How often should you switch roles?
If you’re an HR specialist, it’s likely that you think frequently moving employers is key to your career progression. According to the results of our Career Lifestyle Survey of 1,420 HR professionals around the UK, 52% of you believe you should change at least every three years, significantly higher than the average of 42% among all professions. Fewer lawyers (32%), sales people (33%) and treasurers (36%) think they should move jobs this frequently.
Clearly, most of you feel that changing employers is the best way of developing your professional expertise, and that doing so gives you a variety of experience that you simply do not get by staying with the organisation for a number of years. For example, your CV will generally look stronger if you’re able to demonstrate that you have worked across a variety of sectors and experience in businesses of different sizes. The same can be said for specific HR disciplines.

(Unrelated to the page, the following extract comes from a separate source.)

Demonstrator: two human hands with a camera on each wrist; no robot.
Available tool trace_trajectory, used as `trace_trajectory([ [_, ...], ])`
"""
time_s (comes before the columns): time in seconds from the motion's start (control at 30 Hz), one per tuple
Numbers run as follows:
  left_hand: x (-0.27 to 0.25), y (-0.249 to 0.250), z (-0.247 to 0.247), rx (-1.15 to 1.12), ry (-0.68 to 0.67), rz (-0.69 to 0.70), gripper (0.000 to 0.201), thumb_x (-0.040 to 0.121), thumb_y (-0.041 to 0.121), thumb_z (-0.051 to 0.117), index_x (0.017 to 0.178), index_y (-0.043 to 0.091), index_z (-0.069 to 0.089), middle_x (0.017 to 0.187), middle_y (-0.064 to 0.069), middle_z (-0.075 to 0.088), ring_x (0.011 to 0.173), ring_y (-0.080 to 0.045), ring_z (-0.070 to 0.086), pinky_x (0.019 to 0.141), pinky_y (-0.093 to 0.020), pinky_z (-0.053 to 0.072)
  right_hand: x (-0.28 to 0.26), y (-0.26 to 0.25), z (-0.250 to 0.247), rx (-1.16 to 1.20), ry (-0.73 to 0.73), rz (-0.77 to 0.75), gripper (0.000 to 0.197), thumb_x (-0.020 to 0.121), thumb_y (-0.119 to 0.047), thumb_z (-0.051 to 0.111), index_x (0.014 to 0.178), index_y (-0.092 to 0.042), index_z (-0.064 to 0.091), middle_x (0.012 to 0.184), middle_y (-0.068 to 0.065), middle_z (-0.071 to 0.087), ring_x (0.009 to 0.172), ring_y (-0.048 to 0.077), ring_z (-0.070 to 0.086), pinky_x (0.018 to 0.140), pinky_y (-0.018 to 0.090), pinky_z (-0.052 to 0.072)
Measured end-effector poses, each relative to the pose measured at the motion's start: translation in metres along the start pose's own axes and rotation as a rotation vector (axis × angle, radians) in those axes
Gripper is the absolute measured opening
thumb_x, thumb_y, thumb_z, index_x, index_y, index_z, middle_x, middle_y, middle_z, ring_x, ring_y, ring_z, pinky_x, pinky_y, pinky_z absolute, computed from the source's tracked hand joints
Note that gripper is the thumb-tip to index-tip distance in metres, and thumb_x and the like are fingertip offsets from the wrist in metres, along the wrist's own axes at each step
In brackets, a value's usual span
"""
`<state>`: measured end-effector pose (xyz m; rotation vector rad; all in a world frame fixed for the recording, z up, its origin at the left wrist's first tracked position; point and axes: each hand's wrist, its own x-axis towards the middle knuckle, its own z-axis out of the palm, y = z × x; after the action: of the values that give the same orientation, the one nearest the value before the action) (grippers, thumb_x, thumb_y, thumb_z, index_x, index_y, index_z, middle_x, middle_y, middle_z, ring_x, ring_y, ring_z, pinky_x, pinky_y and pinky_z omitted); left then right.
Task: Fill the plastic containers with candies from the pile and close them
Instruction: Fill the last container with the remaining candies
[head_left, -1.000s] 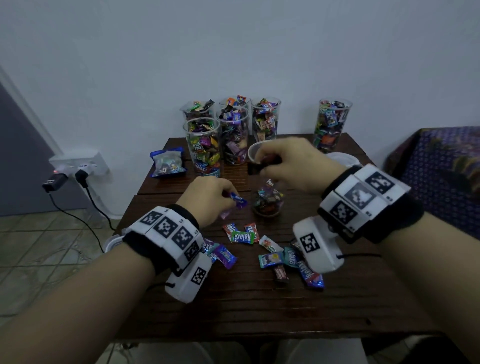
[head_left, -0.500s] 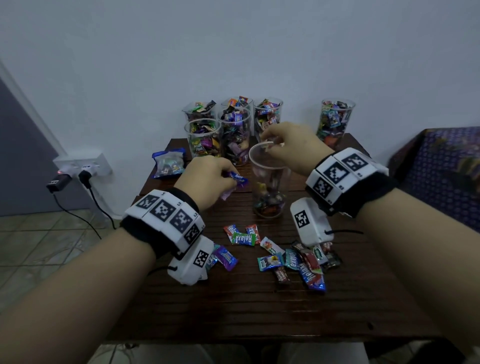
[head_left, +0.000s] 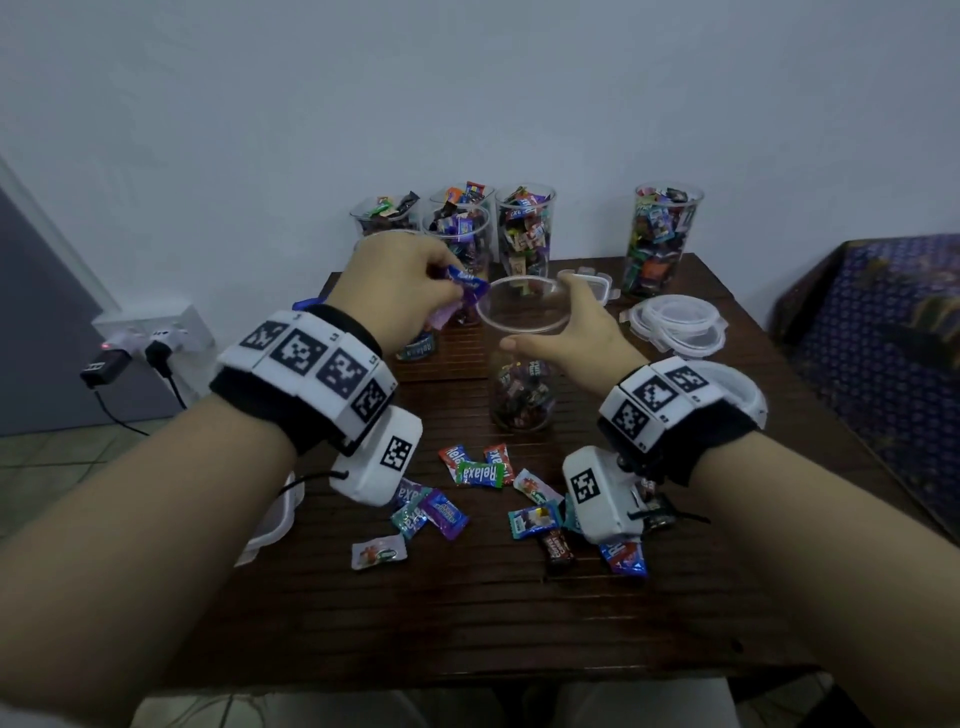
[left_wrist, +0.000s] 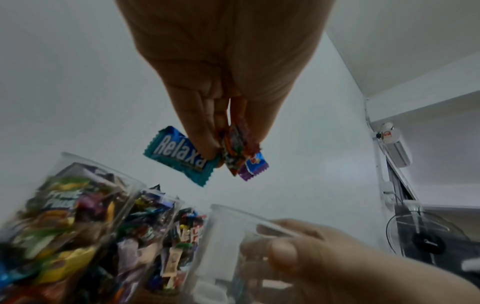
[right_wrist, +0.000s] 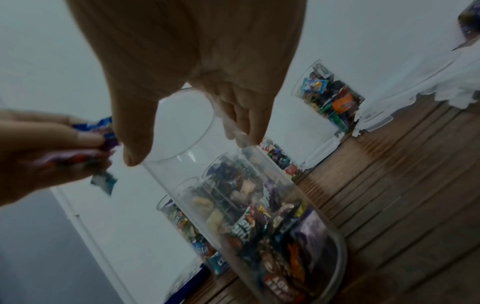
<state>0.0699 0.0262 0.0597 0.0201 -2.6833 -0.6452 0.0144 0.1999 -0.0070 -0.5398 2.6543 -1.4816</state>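
Candies (left_wrist: 207, 158) in crinkly wrappers hang bunched from the fingertips of the left hand (head_left: 400, 291), which pinches them just left of the mouth of a clear plastic container (head_left: 522, 364). The left wrist view shows at least three wrappers in that pinch: a teal one, an orange one and a purple one. The right hand (head_left: 566, 332) curls around the container's upper wall near the rim, thumb on the near side and fingers on the far side, holding it tipped toward the candies above a dark wooden table (head_left: 467, 623). The container is about a quarter full. Loose candies, the pile (head_left: 498, 499), lie scattered on the table just in front of it. Filled containers (head_left: 524, 228) stand at the table's back edge, none with a lid on that I can see, and clear lids (head_left: 675, 325) lie stacked to the right. The candies look light and slippery, likely to slide from a loose pinch, so gathering them by the wrapper ends seems best. The container looks thin, light and flexible; a gentle hold around the upper wall should steady it without squashing it.
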Motion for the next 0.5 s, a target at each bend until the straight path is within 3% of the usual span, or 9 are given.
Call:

Are you motivated by money?
But when thinking about your next move, you are least motivated by money. Only 32% of the HR professionals we surveyed said that remuneration and benefits is ‘very important’ to their job satisfaction, compared with a UK-wide average of 42%. Instead, work/life balance (62%) and an interesting job (55%) are considered more critical. This further endorses the fact that it’s career progression and an interesting challenge that are the key driving forces behind most of your decisions to move jobs.
When it comes to working hours, you are putting in more time than you were two years ago. In total, 27% of our survey respondents are now working more than 50-hour weeks, compared with 26% the last time we conducted this research two years ago. However, if you are in a full-time role, you will, on average, work exactly the same amount of time as the national average (44.6 hours). So, relatively speaking, you have a reasonable work/life balance, but you work longer than accountants (44.3 hours) and IT specialists (43.7 hours) do.
Adding real value
Our survey also suggests that you believe your work is of significant value. Of the respondents, 82% say their personal achievements impact the broader success of the business, compared with 74% of workers across the whole of the UK. With the HR function becoming increasingly more commercial, this comes as no real surprise. These figures provide evidence that HR departments think they are adding discernible value to how organisations operate and ultimately positively impacting the bottom line. The challenge going forward is proving this to the rest of the business, which is what employers are consistently looking for when hiring you at any level of the HR profession.